Joining Lillian in the lawsuit are Ejgayehu “Gigi” Asres and Saleemah Shabazz. Gigi was born in Addis Ababa, Ethiopia, and came to the United States in 1999 as a political refugee fleeing the horrors of civil war. Born in America, Saleemah’s knowledge of hairbraiding was passed to her from relatives who learned it from earlier generations. A student and teacher of African culture, Saleemah believes that this case is just as much about cultural expression as it is about economics.

Under Minnesota’s cosmetology regulations, Lillian, Gigi and Saleemah must spend 1,550 hours in training that has nothing to do with hairbraiding, while licensed cosmetologists are permitted to braid hair without ever taking a single hour of training in the methods of locking, twisting or weaving hair. Wielding the threat of incarceration, the cosmetology cartel creates barriers that block the efforts of these three courageous women to realize their professional aspirations.

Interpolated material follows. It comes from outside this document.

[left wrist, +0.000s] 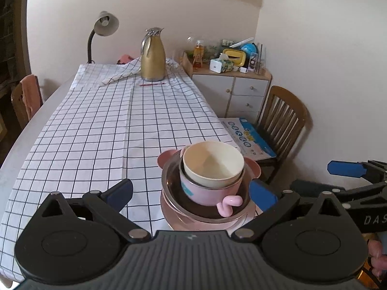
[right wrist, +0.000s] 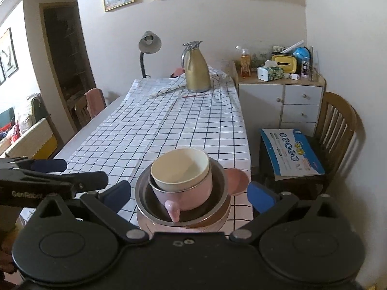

Their fight is the perfect case to introduce the Institute for Justice to Minnesotans and to send a clear message to thousands of bureaucrats who never dreamed that IJ’s merry band of litigators would fight against the welfare state in the land of Fritz Mondale, Gene McCarthy and Garrison Keillor.

The positive popular reaction to our initial case confirms Chip’s vision for state chapters and the organizational quest to move from a national law firm to a nationwide law firm—one with litigators located in many states.

Lee McGrath is executive director of the Institute for Justice Minnesota Chapter.